▶ [About this task]: Return a copy of every line in the data below that contains "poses".

Records drawn from a dataset:
= = =
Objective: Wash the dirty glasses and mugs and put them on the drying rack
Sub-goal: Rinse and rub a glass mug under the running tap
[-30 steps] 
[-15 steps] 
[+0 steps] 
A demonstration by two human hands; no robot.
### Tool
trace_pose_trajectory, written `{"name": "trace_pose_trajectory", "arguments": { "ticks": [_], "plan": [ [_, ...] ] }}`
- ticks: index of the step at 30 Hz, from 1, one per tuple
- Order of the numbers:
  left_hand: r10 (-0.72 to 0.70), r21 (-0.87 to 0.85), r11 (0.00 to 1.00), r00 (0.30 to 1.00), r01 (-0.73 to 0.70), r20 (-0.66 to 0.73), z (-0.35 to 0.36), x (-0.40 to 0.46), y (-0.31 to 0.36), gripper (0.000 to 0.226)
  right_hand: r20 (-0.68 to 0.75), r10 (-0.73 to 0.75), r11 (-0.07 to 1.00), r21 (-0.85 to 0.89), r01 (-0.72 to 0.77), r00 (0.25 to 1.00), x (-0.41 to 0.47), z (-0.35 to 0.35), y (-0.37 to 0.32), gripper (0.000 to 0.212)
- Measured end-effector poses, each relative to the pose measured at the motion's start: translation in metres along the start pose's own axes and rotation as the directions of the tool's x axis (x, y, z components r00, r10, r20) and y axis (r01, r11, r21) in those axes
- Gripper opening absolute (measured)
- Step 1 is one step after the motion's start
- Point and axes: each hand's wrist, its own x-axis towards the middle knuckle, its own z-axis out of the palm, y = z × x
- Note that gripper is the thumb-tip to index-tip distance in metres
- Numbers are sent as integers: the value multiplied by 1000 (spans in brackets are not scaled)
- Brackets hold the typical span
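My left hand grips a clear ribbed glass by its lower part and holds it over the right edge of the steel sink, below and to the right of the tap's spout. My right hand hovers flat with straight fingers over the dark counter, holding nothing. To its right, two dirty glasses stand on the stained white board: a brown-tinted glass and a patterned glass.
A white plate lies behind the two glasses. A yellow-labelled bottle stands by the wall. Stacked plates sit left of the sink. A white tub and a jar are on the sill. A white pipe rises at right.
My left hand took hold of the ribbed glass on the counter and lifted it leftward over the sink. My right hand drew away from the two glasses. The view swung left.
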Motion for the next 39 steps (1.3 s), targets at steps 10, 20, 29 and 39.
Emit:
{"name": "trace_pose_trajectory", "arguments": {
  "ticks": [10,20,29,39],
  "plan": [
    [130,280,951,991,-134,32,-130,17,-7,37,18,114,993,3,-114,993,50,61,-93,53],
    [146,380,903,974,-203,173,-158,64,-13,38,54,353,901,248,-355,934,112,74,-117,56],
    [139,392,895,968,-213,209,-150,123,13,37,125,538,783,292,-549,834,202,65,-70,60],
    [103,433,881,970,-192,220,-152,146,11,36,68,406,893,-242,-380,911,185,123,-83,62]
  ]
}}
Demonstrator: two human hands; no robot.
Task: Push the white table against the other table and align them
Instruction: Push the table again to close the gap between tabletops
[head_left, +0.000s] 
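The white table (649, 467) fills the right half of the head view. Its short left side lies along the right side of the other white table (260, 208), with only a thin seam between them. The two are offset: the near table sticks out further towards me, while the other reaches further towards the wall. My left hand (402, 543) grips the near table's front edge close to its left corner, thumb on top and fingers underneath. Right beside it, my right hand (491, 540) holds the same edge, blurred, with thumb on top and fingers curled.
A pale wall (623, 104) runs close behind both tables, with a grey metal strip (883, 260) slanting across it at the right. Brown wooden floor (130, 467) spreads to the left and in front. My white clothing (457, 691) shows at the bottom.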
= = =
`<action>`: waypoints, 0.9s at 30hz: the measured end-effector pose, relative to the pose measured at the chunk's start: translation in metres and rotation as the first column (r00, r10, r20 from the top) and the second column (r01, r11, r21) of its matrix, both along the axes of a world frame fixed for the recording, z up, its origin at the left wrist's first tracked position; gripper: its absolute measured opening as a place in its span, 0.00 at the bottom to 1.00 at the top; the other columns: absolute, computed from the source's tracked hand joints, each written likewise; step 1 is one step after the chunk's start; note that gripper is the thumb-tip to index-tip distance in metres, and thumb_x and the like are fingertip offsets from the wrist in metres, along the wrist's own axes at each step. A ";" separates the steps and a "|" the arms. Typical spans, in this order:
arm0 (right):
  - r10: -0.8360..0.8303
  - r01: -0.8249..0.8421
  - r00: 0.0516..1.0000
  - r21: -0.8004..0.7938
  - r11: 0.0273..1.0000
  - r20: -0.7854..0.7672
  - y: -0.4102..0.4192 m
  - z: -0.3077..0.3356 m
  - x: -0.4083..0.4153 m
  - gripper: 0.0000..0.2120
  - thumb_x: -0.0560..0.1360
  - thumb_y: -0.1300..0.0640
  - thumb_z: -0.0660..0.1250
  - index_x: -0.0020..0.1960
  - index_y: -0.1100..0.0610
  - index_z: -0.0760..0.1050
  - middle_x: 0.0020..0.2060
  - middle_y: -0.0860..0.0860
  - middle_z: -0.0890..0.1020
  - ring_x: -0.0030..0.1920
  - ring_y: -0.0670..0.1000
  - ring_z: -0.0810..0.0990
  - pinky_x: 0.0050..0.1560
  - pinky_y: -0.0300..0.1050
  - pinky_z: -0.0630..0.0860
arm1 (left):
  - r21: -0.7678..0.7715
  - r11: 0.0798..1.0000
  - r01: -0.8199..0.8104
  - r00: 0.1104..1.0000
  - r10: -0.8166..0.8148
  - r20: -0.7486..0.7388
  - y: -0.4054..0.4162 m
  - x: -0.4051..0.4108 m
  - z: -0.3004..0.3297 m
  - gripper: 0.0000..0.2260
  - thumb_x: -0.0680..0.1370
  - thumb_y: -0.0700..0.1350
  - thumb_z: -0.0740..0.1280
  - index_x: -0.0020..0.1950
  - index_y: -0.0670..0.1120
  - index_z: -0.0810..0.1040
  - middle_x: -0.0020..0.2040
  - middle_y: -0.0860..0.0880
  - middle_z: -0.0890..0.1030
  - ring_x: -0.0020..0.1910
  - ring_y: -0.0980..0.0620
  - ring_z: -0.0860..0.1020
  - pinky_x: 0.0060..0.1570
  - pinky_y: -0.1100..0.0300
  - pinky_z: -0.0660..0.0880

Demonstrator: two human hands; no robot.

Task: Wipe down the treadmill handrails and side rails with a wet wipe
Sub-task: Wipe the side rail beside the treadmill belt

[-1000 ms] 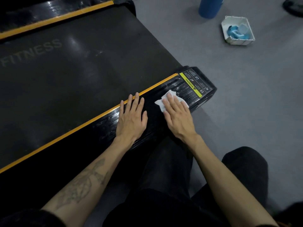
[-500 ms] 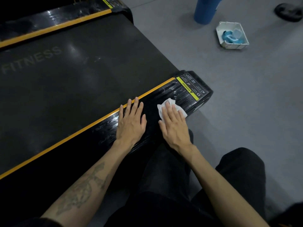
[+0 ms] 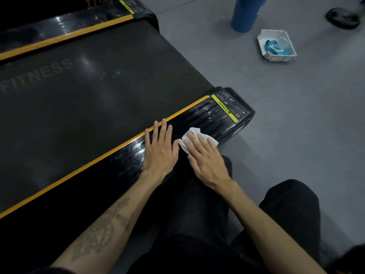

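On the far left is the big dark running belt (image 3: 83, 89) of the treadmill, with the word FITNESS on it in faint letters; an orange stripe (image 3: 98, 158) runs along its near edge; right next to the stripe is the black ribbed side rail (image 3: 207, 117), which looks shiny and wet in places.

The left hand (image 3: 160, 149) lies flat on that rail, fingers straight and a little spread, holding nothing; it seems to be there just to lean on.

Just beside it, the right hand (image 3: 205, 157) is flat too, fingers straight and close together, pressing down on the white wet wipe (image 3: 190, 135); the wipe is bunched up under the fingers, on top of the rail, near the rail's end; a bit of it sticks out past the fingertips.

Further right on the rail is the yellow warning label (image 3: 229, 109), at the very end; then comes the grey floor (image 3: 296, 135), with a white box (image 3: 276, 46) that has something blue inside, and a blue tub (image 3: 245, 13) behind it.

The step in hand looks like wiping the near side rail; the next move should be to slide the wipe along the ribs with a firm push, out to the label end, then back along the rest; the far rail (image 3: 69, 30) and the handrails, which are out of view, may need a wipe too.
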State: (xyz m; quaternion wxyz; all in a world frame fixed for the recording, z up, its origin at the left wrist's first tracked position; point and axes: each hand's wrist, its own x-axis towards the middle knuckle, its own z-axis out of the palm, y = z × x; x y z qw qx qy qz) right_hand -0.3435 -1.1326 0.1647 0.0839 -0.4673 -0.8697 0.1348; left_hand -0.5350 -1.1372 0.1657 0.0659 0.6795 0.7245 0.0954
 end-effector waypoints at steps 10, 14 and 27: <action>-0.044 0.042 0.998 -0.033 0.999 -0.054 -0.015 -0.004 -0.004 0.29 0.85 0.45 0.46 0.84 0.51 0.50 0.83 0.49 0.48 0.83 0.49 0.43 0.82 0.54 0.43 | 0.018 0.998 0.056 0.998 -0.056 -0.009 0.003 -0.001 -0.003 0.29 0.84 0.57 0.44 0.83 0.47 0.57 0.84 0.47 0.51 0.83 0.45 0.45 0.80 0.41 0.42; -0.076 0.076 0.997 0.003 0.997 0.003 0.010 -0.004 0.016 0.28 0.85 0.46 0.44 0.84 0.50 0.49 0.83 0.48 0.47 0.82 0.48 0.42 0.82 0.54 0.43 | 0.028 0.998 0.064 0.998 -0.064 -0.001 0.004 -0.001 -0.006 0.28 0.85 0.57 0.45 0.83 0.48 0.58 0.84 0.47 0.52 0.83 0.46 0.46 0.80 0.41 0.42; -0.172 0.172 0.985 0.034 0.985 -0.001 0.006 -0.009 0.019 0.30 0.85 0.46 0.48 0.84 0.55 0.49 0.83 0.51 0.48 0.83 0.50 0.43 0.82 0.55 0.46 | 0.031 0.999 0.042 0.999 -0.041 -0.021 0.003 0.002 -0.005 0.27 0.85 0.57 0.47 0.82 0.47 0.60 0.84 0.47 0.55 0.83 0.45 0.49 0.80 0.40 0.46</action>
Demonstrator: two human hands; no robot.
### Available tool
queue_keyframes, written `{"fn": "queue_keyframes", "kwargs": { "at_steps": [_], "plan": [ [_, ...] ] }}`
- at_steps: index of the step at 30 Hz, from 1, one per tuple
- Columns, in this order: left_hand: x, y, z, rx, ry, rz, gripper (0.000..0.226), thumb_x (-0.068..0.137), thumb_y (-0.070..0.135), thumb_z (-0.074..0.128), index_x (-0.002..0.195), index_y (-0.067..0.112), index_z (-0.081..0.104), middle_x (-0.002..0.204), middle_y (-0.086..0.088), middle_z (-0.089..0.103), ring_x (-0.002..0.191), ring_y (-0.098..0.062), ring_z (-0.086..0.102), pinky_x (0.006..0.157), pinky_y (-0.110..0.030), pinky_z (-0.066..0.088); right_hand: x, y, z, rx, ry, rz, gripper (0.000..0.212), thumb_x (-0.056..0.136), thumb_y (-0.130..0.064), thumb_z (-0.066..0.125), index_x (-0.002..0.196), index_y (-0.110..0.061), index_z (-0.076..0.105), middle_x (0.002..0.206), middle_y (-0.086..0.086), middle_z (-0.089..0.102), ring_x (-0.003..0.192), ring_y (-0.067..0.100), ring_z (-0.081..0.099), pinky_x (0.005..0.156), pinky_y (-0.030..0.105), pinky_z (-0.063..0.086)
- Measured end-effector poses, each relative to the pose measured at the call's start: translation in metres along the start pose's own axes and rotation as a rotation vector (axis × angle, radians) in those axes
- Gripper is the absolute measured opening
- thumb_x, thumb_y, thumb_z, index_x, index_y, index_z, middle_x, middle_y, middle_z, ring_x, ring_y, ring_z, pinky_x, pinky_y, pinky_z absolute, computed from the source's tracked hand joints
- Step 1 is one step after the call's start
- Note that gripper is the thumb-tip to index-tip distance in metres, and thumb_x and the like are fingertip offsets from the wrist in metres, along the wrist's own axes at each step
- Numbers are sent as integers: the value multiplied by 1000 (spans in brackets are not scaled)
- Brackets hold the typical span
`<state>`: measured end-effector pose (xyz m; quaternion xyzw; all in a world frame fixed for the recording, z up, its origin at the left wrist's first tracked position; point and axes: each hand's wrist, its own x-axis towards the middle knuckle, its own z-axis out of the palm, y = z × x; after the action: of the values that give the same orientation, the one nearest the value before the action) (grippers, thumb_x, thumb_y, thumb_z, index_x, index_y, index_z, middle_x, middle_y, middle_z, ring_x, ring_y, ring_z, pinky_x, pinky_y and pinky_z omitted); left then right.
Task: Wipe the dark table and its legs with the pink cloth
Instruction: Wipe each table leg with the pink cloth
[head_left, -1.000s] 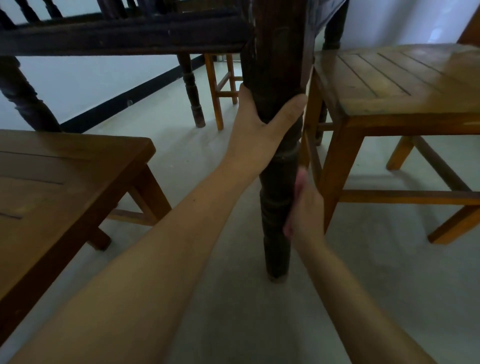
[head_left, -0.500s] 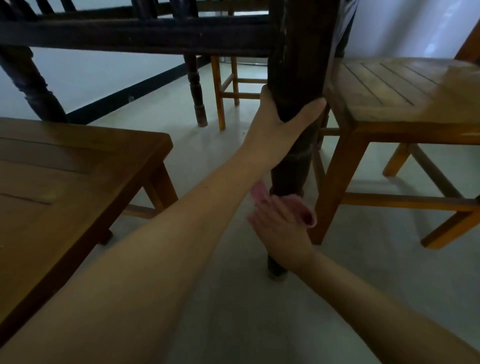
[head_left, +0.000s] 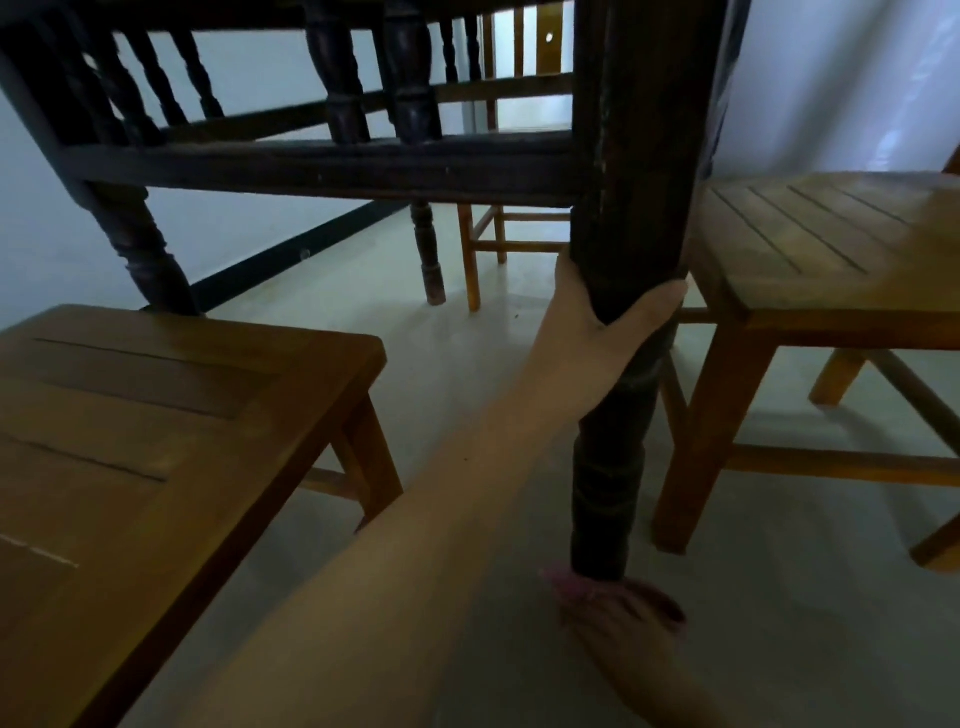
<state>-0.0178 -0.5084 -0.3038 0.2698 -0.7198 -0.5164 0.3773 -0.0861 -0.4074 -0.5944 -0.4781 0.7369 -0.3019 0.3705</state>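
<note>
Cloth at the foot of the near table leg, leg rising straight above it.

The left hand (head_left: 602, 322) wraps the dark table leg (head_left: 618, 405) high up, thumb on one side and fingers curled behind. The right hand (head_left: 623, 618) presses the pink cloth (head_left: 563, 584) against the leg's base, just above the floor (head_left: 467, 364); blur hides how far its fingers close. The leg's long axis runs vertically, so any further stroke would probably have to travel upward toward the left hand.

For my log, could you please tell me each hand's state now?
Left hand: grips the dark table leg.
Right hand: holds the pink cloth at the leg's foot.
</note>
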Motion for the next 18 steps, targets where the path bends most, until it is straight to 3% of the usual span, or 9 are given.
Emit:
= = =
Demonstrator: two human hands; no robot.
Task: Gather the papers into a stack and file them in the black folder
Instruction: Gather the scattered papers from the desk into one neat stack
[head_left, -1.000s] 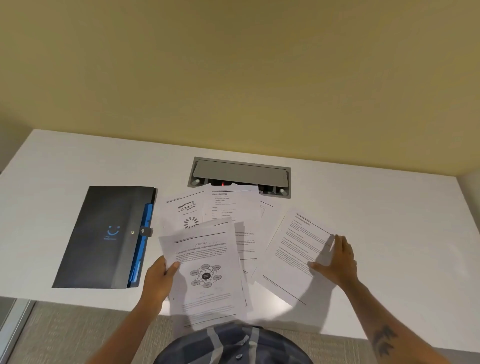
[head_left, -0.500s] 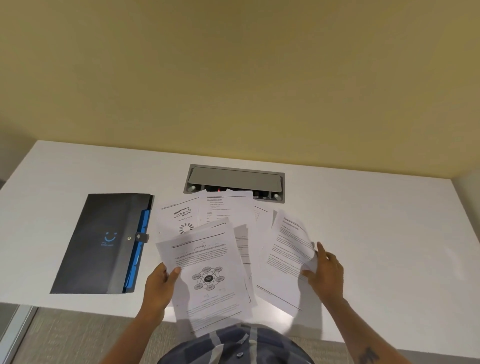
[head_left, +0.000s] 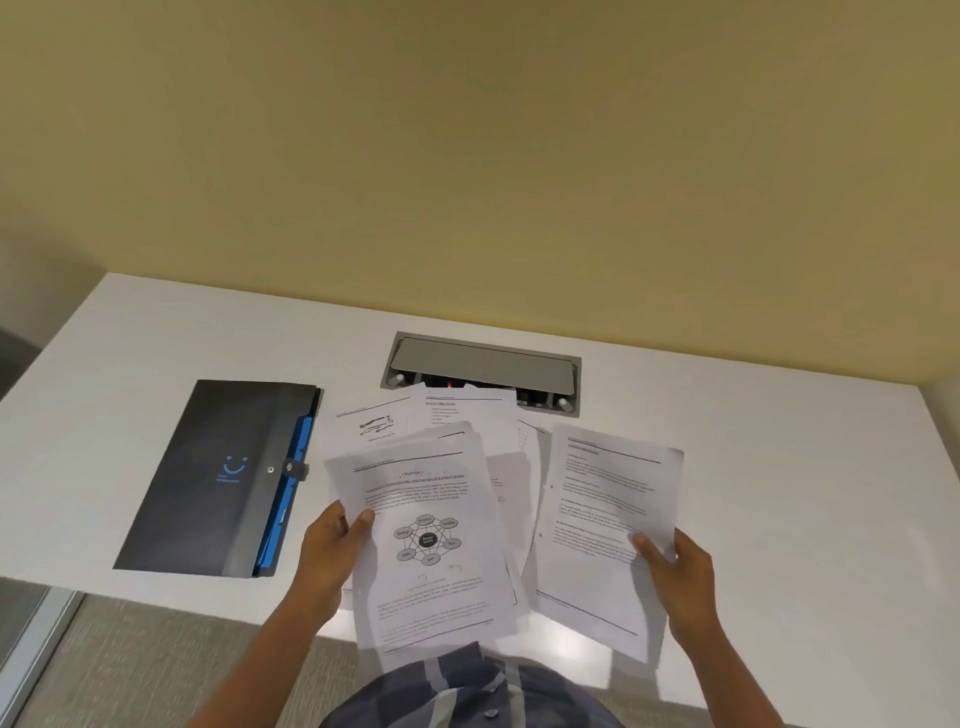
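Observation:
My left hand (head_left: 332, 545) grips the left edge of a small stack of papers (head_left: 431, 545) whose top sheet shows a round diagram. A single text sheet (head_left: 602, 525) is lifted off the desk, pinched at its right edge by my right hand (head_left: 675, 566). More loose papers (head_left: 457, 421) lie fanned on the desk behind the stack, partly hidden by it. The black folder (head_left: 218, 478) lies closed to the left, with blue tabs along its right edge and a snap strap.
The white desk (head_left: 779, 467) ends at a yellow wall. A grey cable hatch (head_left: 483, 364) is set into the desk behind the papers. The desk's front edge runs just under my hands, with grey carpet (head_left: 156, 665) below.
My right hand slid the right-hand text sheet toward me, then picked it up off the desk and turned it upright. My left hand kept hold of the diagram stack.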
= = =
▶ [Task output]:
- Measured end-effector poses, each relative to the pose measured at the motion's start: translation in metres along the start pose's own axes and rotation as the directions of the tool's x axis (x, y, z components r00, r10, r20) and y axis (r01, r11, r21) in those axes
- Measured end-effector poses, each relative to the pose measured at the call's start: translation in metres along the start pose's own axes and rotation as a rotation vector (axis × angle, radians) in those axes

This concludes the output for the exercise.